# **Parallel Programming**

#### **Parallelism**

#### Jan Schönherr

Technische Universität Berlin School IV – Electrical Engineering and Computer Sciences Communication and Operating Systems (KBS) Einsteinufer 17, Sekr. EN6, 10587 Berlin



#### Why Parallelism?

- > High performance computing
  - Solve large problems faster (or be able to solve them in time at all)
  - > Solve larger problems in the same time
- Enterprise computing
  - > Increase throughput
- Computing in general
  - Satisfy an increasing performance demand while avoiding physical limitations (frequency, power, ...)
  - > Save money (lots of small chips are cheaper than a complex one)
  - Save energy (small or specialized chips are more energy efficient for certain tasks)

# berlin

#### Limits in Processors

#### > Power Consumption

- Limited to about 150W for air cooling
- Higher frequency needs higher core voltages -> more power

#### > Memory

- Upon a cache miss, execution might stall (despite Instruction Level Parallelism)
- Instruction Level Parallelism
  - It is hard to extract more ILP out of (general) programs



Source: The Free Lunch Is Over, H. Sutter

# berlin

#### Power Wall

> Power consumption of a processor

$$P_{dynamic} \sim \alpha C \cdot f \cdot V^{2}$$

$$P_{static} \sim V \cdot I_{leak}$$

- > Frequency and voltage are not independent
  - > Transistor switching speed depends on voltage
  - > Critical path must settle during a clock cycle
- Lower frequencies are more energy efficient
  - (until influence of static power consumption becomes too large)



# berlin

#### Memory Wall

- Memory is slow
  - E. g. a read latency of up to 190 processor cycles on an Intel Xeon X5570
- Various efforts to hide that
  - > Multi-level cache hierarchies
    - > Lower latencies (e.g. 4 cycles for L1, 10 for L2, 38 for L3 cache)
  - > Memory prefetching
  - > Out-of-order execution
    - > Execute something else while waiting
- Still, the performance of many tasks does not scale linearly with the processor frequency



## Historical Processor Development (i)

- > Starting with (relatively) simple processors
- Increase clock frequency
- Increase IPC (Instructions Per Cycle)
  - By adding on-chip memory
  - > By increasing ILP (Instruction Level Parallelism)
- Increase word size (Bit Level Parallelism)
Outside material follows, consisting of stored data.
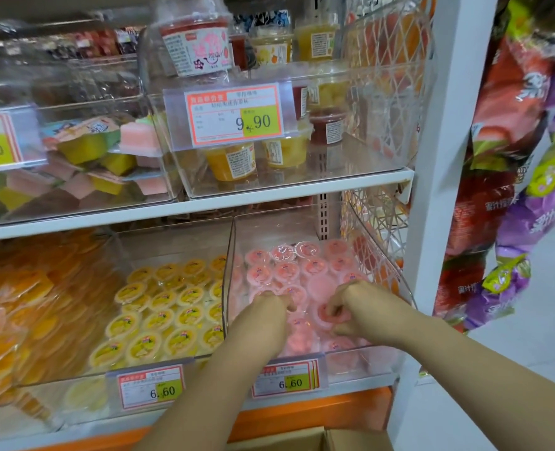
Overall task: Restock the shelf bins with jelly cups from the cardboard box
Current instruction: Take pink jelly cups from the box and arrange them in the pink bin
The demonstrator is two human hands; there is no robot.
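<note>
Shop shelving fills the view, white boards carrying clear plastic bins. Nearest, at the bottom edge, lies the open box (318,439), only its cardboard flaps showing. Two bare forearms rise over it and reach forward into the right-hand bin (372,353) on the lower shelf.

The left hand (269,304) is palm down, knuckles up. Its fingers curl into the pink cups (285,270), and I cannot tell whether they hold one. Just beside it, the right hand (351,302) bends at the wrist, thumb and fingertips closed on a pink cup (326,315) in the middle of the bin. The cups lie lid up in rough rows, well over a dozen of them, filling the bin floor.

Two price tags reading 6.60 (290,382) clip to the front of this shelf. The second stands under the next bin to the left, which holds yellow cups (159,320), some two dozen. A third bin further left holds orange packs (16,304).

On the shelf above (269,192) sit two more bins. One holds tall cups (230,161) behind a 9.90 tag (233,115), the other blurred pink and yellow blocks (84,164). Snack bags (510,222) hang to the right of the white post (442,190).
</note>
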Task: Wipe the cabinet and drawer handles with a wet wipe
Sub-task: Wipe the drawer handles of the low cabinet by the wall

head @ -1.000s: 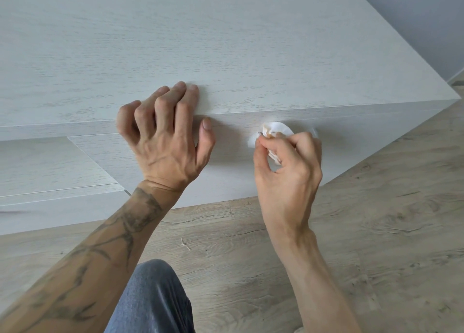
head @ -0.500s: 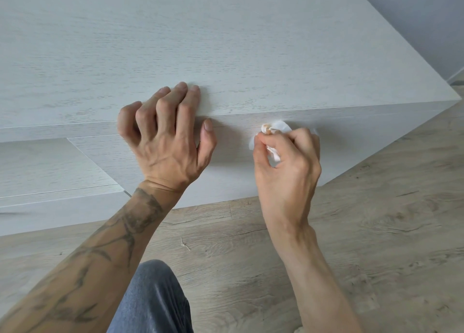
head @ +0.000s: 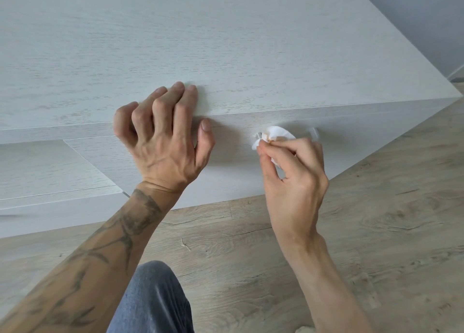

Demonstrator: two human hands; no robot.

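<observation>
A pale grey wood-grain cabinet fills the upper view. Its drawer front carries a slim silver bar handle. My right hand pinches a crumpled white wet wipe against the left end of that handle; the wipe shows a brownish stain and covers most of the bar. My left hand rests with spread fingers on the cabinet's top edge, thumb on the drawer front, holding nothing.
Light wood-look floor spreads below and to the right. My knee in blue-grey fabric is at the bottom centre. A second lower drawer front sits at left. A grey wall stands at top right.
My right hand has slid the wipe slightly left along the handle, and the handle's right end is now uncovered. My left hand has stayed put.
</observation>
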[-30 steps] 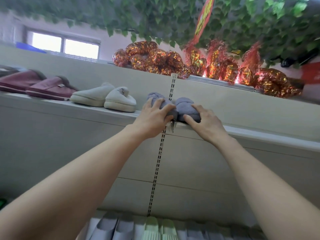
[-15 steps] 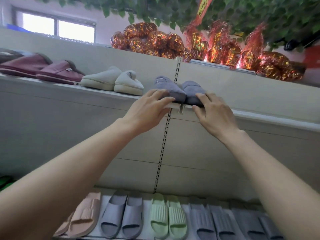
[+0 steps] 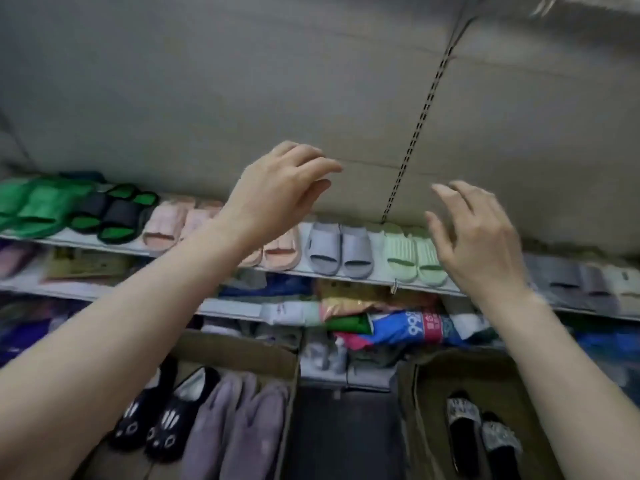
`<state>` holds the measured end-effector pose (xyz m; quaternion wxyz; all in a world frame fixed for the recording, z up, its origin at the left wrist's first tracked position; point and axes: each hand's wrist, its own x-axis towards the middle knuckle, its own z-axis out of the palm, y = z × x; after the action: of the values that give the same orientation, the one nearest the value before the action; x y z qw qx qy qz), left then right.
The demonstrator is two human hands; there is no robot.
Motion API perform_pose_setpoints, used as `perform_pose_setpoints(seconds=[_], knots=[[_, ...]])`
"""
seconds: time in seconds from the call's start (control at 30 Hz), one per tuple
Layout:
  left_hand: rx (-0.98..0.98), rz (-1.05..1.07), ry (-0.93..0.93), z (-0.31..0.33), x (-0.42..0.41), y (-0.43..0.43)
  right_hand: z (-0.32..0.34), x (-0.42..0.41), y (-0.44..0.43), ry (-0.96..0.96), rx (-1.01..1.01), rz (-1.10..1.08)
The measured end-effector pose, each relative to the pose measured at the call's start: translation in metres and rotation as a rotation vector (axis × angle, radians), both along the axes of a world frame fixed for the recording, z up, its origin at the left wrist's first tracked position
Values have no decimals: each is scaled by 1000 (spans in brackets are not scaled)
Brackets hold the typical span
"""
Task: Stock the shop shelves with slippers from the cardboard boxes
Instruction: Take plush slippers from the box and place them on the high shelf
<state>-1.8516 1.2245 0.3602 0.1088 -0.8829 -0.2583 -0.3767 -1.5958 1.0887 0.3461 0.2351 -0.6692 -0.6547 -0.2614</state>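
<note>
1. Left of frame: green slides (image 3: 36,206) and black-and-green slides (image 3: 114,214) lie on the white shelf (image 3: 346,276); pink slides (image 3: 166,225) lie beside them.
2. Lower left: a cardboard box (image 3: 242,353) holds black slippers (image 3: 152,424) and mauve plush slippers (image 3: 235,427).
3. Centre: the left hand (image 3: 277,199), fingers loosely curled and spread, grasps nothing; it is raised in front of the grey back panel (image 3: 207,81).
4. Centre right: grey slides (image 3: 341,249) and pale green slides (image 3: 412,256) lie on the shelf.
5. Right: the right hand (image 3: 478,244), fingers apart, is empty.
6. Lower right: a second cardboard box (image 3: 412,403) holds black slides with patterned straps (image 3: 485,431).
</note>
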Motion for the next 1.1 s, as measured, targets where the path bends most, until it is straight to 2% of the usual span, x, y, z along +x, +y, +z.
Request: perform_pose_setpoints(seconds=[0.1,0.2,0.37,0.47,0.57,0.73,0.93,1.0,1.1], knots=[[-118,29,3,-62,-54,-3,-62,-43,-15,101,-81,29],[-327,81,-13,-141,-116,-9,-134,-95,-22,241,-238,66],[-646,211,46,-264,-197,-41,-248,-177,-32,461,-635,63],[-827,289,95,-322,-225,-64,-302,-214,-29,492,-917,106],[-956,353,181,-375,-241,-81,-355,-231,-16,475,-1104,121],[-1125,383,233,-449,-246,-89,-449,-251,18,457,-1383,-55],[-1214,332,328,-529,-221,-75,-529,-269,17,401,-1468,-132],[-1222,312,379,-552,-209,-67,-535,-270,14,388,-1435,-135],[-1241,294,567,-578,-190,-54,-530,-268,10,375,-1303,-104]])
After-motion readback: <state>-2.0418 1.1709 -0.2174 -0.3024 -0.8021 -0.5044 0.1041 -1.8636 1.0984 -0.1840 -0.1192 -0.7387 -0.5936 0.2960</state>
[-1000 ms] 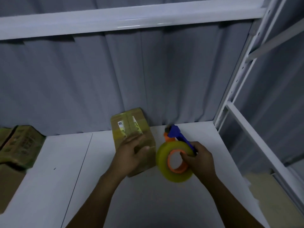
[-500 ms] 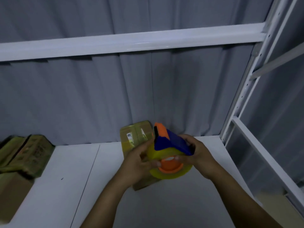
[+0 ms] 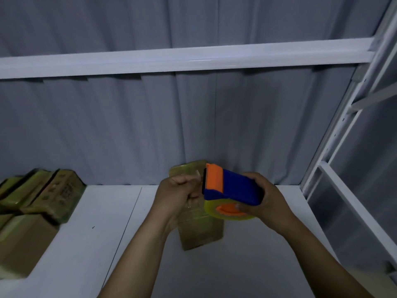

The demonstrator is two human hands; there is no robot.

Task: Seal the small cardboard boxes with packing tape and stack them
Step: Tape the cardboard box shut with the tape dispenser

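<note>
Evidently preparing a seal, right hand (image 3: 265,201) fingers gripped the tape dispenser (image 3: 233,187) above the small cardboard box (image 3: 199,231) on the surface (image 3: 247,267) while curled left hand (image 3: 177,190) fingers apparently pinched its tape end, which next needed pressing onto the box.

White shelf board (image 3: 90,250), small cardboard box (image 3: 200,232) laid near its back middle, taped boxes (image 3: 46,195) piled at the left edge.
</note>
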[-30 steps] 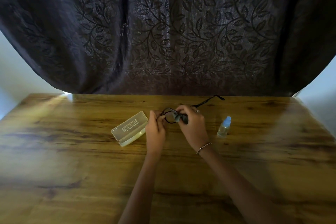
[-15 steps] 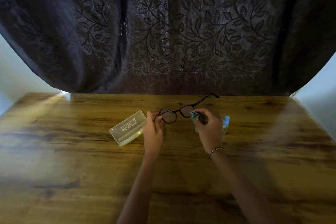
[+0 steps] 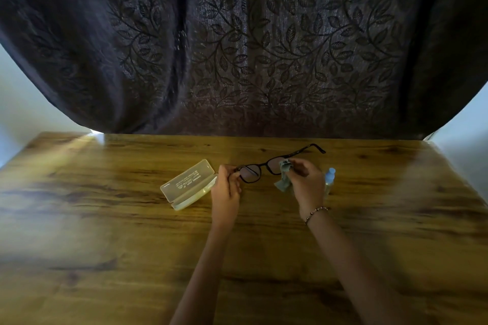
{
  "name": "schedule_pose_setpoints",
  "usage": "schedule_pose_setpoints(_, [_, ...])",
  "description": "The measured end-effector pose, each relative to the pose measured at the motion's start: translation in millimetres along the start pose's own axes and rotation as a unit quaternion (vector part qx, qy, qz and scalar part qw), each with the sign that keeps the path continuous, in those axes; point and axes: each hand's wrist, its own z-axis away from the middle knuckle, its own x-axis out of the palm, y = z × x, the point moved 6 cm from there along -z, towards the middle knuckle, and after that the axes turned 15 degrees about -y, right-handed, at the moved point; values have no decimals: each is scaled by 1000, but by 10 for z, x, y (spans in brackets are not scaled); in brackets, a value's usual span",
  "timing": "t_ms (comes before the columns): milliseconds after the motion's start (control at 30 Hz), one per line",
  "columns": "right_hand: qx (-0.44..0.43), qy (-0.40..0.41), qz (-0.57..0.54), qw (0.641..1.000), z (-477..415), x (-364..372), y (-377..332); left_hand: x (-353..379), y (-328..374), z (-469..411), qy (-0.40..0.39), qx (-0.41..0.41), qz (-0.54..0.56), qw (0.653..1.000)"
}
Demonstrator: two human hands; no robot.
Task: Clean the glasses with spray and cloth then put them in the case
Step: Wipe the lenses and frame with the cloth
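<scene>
Our left hand (image 3: 226, 187) pinches the glasses (image 3: 260, 166); our right hand (image 3: 307, 185) pinches the cloth (image 3: 284, 182) at a lens, partly hiding the spray bottle (image 3: 330, 175). The case (image 3: 188, 185) lies just left.

A person's forearms show bare to the frame's lower edge, as do the left hand (image 3: 225, 190) and right hand (image 3: 307, 185). A thin beaded bracelet (image 3: 315, 212) circles the right wrist; its beads seem to alternate dark and pale, though the view is soft.
</scene>
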Motion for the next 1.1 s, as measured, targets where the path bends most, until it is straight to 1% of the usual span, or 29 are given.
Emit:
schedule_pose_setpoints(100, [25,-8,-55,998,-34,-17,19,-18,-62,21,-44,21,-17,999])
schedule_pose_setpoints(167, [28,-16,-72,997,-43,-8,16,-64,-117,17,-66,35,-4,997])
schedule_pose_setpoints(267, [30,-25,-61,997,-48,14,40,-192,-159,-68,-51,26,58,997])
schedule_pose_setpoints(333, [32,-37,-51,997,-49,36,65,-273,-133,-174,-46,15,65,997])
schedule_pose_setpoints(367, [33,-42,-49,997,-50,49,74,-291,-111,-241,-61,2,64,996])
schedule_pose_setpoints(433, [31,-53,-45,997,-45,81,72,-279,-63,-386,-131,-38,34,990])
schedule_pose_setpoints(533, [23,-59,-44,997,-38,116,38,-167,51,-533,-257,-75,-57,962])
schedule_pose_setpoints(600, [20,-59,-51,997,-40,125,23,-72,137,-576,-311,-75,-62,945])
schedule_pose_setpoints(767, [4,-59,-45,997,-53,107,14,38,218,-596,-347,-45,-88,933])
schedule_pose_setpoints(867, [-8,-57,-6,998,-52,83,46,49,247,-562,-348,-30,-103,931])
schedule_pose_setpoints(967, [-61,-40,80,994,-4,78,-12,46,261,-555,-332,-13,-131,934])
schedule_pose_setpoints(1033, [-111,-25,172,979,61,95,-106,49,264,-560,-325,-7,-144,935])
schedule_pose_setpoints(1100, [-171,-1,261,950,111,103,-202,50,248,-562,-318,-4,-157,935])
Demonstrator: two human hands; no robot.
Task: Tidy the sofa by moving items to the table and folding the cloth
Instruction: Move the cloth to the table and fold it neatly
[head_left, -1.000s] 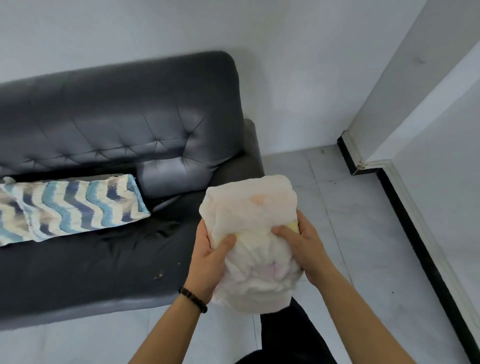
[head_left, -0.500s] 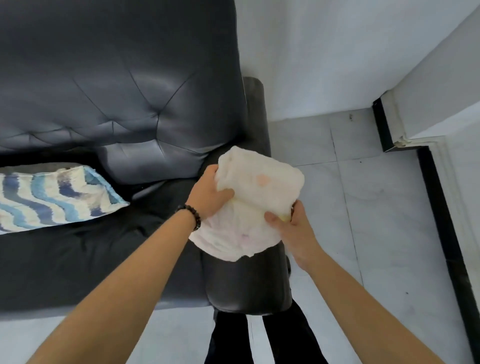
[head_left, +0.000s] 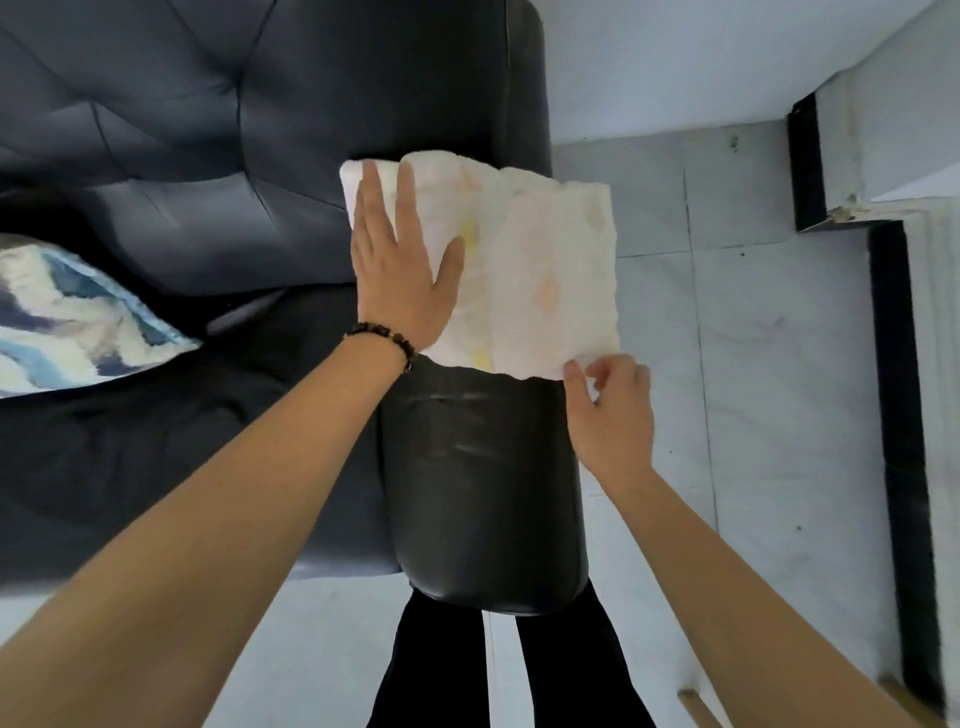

## Historical Processor Development (ii)

- berlin
- Parallelism was introduced at various locations in various combinations
  - > Multisocket systems (first SMP, later NUMA architectures)
  - > Multicore processors
  - > Simultaneous Multithreading (SMT)
  - > SIMD units



#### Typical Hardware

Network of Computers (Cluster, Grid, Internet, ...)

Computer

(Parallel, Server, Desktop, Mobile, Embedded, ...)

**Processor** 

(CPU, GPU, ...)

Core

(single threaded/SMT, in-order/out-of-order, ...)

**Execution Unit** 

(Integer, Floating Point, SIMD, ...)

Bits





#### Levels of Parallelism

- > Bit level parallelism
  - > Parallel processing of bits of a word
- > Instruction level parallelism
  - > Parallel processing of instructions of the same task
- > Data level parallelism
  - > Identical operations on sets of data
- Task level parallelism
  - > Independent blocks of operations



## Typical "Desktop" Software

- Mostly single threaded software
  - > Threads only to provide responsiveness

> Seldom optimized for target architecture

- > Only special purpose software is aware of the available parallelism, e. g.
  - > Multimedia applications
  - > Number crunching applications



### Parallelism in Sequential Software

- Sequential software is already (a little bit) parallel
  - > Realized by compiler and/or hardware
- > Bit Level Parallelism
- Instruction Level Parallelism (ILP)
  - > To increase instruction throughput
  - Many different techniques
    - > Pipelining, superscalar processors, out-of-order execution, speculative execution, ...
- Data Level Parallelism
  - > SIMD instructions to speed up some applications



#### Parallelism in Parallel Programs

Parallel programs exploit more parallelism than sequential programs!

- Data Level Parallelism
  - Identical/similar operations on data structures are captured on a larger scale and carried out in parallel.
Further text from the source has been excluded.